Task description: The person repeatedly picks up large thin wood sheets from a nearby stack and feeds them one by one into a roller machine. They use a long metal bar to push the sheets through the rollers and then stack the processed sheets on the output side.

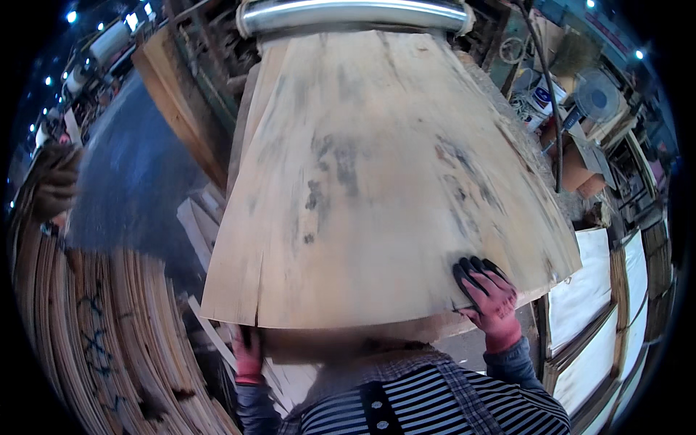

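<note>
A broad sheet of wood veneer [384, 225], pale with dark grey streaks, stretches from a shiny metal roller [355, 13] at the far end to just before my body. A split runs into its near edge on the left. My right hand [491, 296], in a pink glove with black fingertips, grips that edge at the right, its fingers bent over the top face. At the near left corner, my left hand [249, 357], gloved in pink and black, touches or lies just under the edge; the sheet hides most of its fingers.
Tall stacked veneer [109, 326] stands at the lower left, beside a dark floor [138, 174]. A wooden board [174, 101] leans left of the roller. To the right are a grey fan [597, 98], a white bucket [542, 98] and white-faced stacks [583, 290].
</note>
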### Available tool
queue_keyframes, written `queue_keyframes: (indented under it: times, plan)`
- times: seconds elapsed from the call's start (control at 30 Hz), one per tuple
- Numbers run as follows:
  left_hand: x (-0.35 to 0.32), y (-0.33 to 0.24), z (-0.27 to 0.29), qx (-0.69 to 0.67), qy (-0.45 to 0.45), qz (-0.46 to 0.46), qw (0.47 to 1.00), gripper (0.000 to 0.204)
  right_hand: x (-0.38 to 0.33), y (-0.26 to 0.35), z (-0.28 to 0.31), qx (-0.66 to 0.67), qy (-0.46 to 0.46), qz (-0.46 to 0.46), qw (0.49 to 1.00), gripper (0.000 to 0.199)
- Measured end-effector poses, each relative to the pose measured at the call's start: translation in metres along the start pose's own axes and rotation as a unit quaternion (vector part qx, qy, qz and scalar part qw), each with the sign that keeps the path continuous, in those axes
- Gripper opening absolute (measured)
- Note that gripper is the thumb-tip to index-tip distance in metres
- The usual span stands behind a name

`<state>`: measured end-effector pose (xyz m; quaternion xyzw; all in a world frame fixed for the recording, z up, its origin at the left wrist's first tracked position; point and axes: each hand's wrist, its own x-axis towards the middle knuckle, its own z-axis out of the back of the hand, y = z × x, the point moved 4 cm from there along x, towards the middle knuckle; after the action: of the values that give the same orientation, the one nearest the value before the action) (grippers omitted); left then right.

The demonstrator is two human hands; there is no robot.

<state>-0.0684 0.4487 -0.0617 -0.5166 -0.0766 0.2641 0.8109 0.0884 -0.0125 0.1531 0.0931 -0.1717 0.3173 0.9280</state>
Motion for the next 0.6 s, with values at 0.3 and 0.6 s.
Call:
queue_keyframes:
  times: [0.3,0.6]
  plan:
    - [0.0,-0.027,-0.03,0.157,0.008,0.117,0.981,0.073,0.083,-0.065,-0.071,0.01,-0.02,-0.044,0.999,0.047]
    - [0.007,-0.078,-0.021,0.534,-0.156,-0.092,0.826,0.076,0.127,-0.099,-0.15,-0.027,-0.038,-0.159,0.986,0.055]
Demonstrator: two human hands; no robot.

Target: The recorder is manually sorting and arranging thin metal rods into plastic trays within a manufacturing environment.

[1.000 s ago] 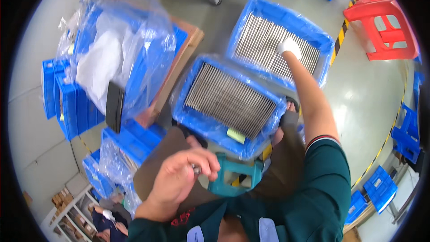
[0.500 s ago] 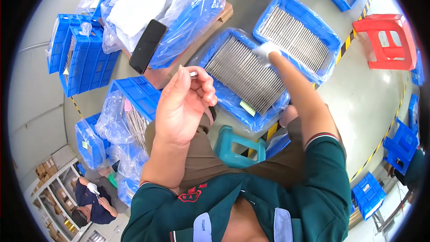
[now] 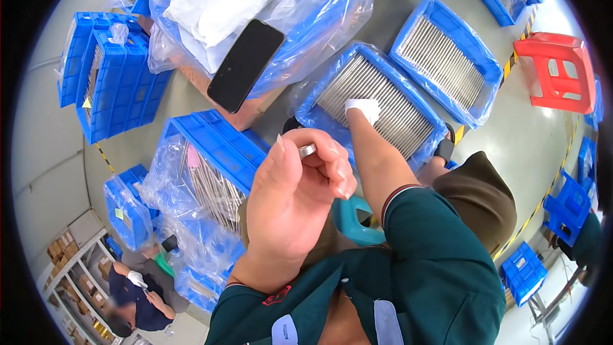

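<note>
Steel, by the look of it: a small round silver part (image 3: 308, 150) sits pinched between thumb and fingertips of the left hand (image 3: 295, 199), raised close under the camera near picture centre. It reads as stiff, light and smooth, so probably slippery on bare skin; the rim is the place to hold it, as the fingers do now. Only its end shows, so its length cannot be told.

At one o'clock from that hand, the right hand (image 3: 363, 110), in a white glove, reaches down into the near tray (image 3: 332, 71), a blue bin lined with clear plastic and packed with thin grey rods (image 3: 383, 105) laid side by side. The gloved fingers rest on the rods; whether they grip one cannot be told. The rods look rigid but slender, easy to bend or scatter, best lifted near the middle.

A second tray (image 3: 440, 22) of rods lies at one o'clock beyond. A black phone (image 3: 245, 65) rests on a plastic-wrapped bundle at eleven o'clock. A red stool (image 3: 559, 70) stands at two o'clock, a teal stool (image 3: 354, 217) just below the left hand.

Against half a second ago, the left hand has come nearer the camera and sits lower and more central; the right hand stays on the same tray, and the whole view has swung slightly.
</note>
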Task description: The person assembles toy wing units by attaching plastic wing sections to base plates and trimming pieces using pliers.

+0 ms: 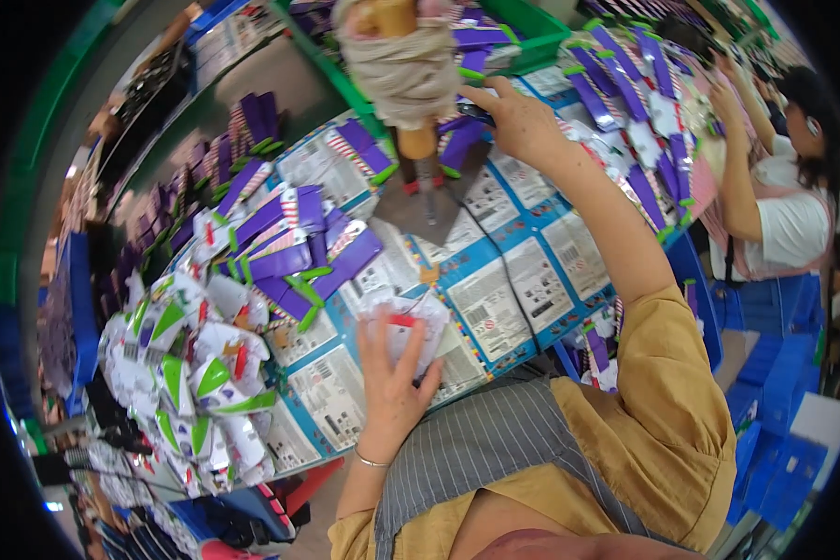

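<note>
My left hand lies with fingers spread on a soft white piece with a small red patch, near the table's front edge. Farther off, my right hand is closed around a dark lever-like piece, partly hidden by the fingers. Beside it stands a thick post wrapped in pale cloth, its metal tip over a dark flat plate. Left of the plate lies a heap of purple strips with green ends and red-and-white striped edges.
White pieces with green and red parts pile up at the left. More purple strips lie at the right, near a co-worker. A green crate stands at the back. A black cable crosses the printed table covering.
</note>
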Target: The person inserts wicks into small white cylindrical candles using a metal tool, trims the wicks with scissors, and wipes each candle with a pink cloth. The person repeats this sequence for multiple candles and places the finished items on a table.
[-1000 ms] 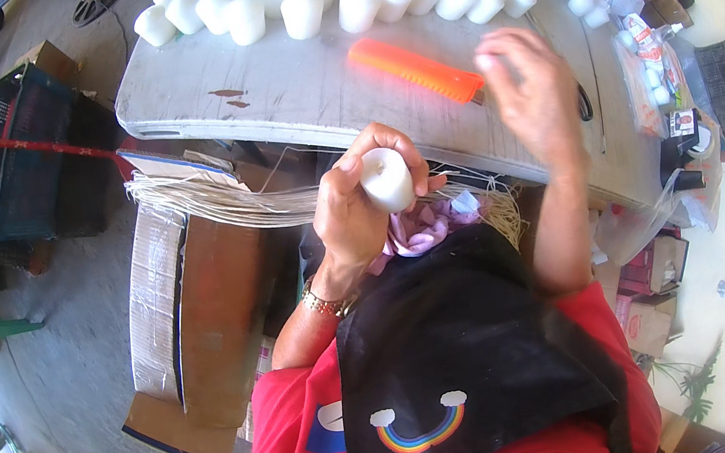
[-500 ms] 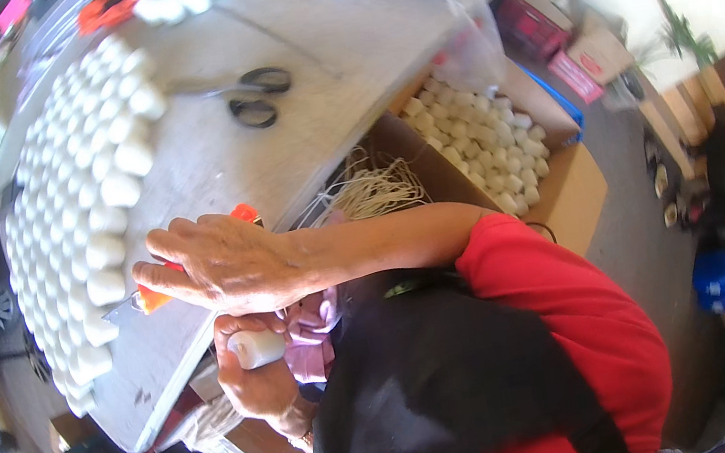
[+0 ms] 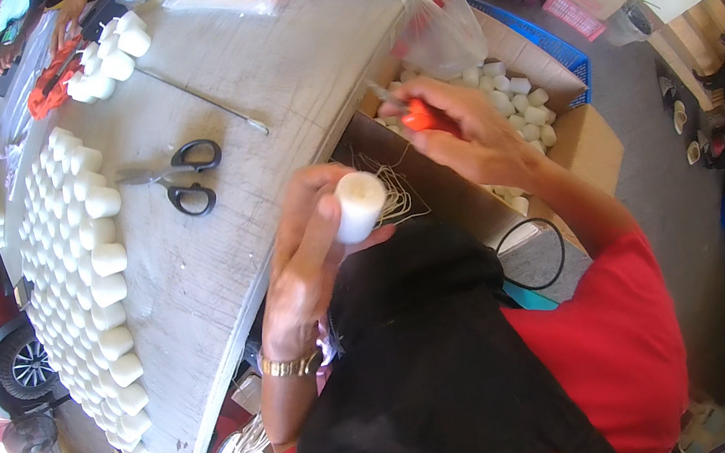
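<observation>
Item one: white cylinder [image 3: 360, 209], single, smooth-sided, waxy in look. Location: in the left hand [image 3: 298, 272], in front of the black apron [image 3: 403, 345], beside the near edge of the counter; its round end face was turned upward. Handling, by judgement: light, firm rather than soft, somewhat slippery at the sides, its rim liable to dent or chip under hard pressure. Best hold, by judgement: around the side wall, thumb opposite fingers, the end face left free.

Hands: the left grasped the cylinder by its side, thumb along the near face; the right hand [image 3: 467, 130] was clasped about item two, apart from the cylinder.

Item two: orange-handled tool [image 3: 425, 115], narrow tip pointing away from the body; exact kind not determinable.

Nearby: pale strands [image 3: 391, 197], bunched just beyond the cylinder; cardboard box [image 3: 583, 154], containing loose white pieces [image 3: 532, 114]; clear plastic bag [image 3: 439, 28], hanging at the counter's edge above the box.

On the counter [image 3: 200, 294]: black-handled scissors [image 3: 165, 176], blades toward the left; thin metal rod [image 3: 205, 102], lying beyond them; close-set rows of white cylinders [image 3: 109, 291] along the left side; smaller cluster of cylinders [image 3: 118, 66] farther off.
</observation>
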`<control>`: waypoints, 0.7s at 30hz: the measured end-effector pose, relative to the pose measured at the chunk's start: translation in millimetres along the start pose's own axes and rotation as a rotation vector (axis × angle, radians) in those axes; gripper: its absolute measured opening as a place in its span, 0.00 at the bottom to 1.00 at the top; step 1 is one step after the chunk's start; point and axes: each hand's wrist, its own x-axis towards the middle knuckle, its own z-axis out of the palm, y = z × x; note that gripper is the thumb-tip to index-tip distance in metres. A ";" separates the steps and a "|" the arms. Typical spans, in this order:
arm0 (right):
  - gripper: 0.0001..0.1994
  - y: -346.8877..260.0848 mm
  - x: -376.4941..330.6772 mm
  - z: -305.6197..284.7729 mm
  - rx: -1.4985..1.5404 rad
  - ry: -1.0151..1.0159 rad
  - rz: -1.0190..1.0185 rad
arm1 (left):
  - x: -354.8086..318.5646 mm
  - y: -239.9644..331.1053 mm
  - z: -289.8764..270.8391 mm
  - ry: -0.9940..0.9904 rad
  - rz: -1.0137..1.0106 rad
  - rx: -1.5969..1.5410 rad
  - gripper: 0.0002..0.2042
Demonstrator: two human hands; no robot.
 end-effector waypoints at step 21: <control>0.29 37.2 -45.6 -10.3 -0.076 0.171 -0.009 | 112.1 -46.2 47.5 0.028 -0.200 -0.108 0.22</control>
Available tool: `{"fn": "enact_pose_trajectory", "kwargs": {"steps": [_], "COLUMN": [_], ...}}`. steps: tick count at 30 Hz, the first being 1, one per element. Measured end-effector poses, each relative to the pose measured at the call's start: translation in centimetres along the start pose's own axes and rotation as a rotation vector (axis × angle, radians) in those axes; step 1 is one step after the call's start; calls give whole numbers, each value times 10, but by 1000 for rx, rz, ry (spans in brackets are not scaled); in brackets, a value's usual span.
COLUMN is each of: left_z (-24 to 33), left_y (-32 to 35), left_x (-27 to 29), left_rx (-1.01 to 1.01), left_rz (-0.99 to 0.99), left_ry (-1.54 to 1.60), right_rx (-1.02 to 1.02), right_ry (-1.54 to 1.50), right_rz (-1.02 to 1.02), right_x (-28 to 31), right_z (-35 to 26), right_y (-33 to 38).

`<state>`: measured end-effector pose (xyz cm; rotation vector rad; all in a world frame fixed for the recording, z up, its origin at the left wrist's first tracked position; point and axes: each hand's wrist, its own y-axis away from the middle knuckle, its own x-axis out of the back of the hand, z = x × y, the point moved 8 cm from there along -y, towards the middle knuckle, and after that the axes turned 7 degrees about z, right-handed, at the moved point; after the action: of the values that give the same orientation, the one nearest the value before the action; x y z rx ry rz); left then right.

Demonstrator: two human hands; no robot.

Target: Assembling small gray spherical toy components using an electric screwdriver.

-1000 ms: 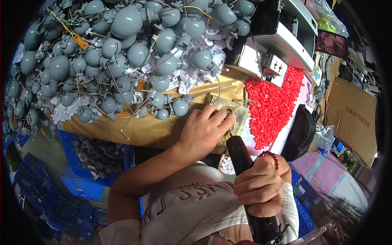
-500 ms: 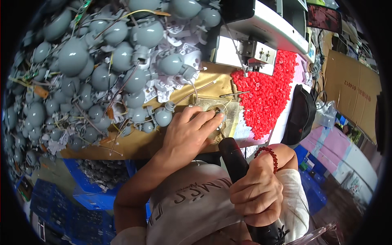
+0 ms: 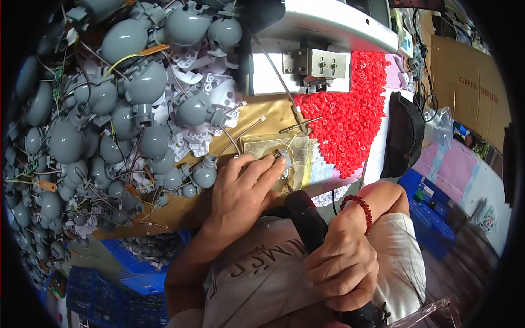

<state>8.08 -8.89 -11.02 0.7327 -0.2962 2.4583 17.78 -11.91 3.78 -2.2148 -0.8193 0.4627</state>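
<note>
My left hand (image 3: 238,188) is bent over a clear-yellowish fixture plate (image 3: 260,145) at the front of the bench. Its fingertips press on a small grey plastic part (image 3: 285,164) seated in the plate, and the fingers cover much of that part. In my right hand (image 3: 344,268), a fist with a red bead bracelet at the wrist, is a black electric screwdriver (image 3: 307,221). The tool slants up and left, its bit reaching to the near side of the grey part; the exact contact point is too small to make out.
Grey ball-shaped housings (image 3: 126,41) with wires pile up at the left, white plastic parts (image 3: 219,90) beside them. Behind the plate stand a metal bracket (image 3: 314,65) and a heap of red caps (image 3: 344,120). A black pouch (image 3: 403,136) lies at right; blue crates (image 3: 145,279) sit below.
The whole view has shifted, bringing the bench slightly left and up. Both hands stay in much the same pose, left fingers on the grey part and right fist around the screwdriver.
</note>
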Motion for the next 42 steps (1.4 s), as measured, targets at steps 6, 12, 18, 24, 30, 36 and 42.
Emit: {"fn": "enact_pose_trajectory", "kwargs": {"steps": [6, 12, 18, 24, 30, 36, 42], "left_z": [-1, -1, -2, -2, -2, -1, 2], "left_y": [-1, -2, 0, 0, 1, 0, 1], "left_x": [-1, 0, -1, -1, 0, 1, 3], "left_rx": [4, 8, -24, -44, -71, -84, -77], "left_rz": [-15, 4, 5, 16, 12, 25, 21], "left_ry": [3, 17, 13, 28, 16, 20, 27], "right_rx": [-2, -16, -40, -23, -26, -100, -14], "right_ry": [6, 11, 68, 59, 104, 158, 76], "right_rz": [3, 5, -32, -67, 61, 144, 23], "right_x": [0, 2, 2, -1, -7, -21, -23], "right_z": [1, 1, 5, 9, 11, 4, 12], "right_y": [-2, -4, -9, -10, -15, -14, 11]}}
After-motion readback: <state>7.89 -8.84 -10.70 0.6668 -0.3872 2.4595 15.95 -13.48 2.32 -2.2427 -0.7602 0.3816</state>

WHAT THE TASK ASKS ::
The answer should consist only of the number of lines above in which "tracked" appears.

RESULT ::
2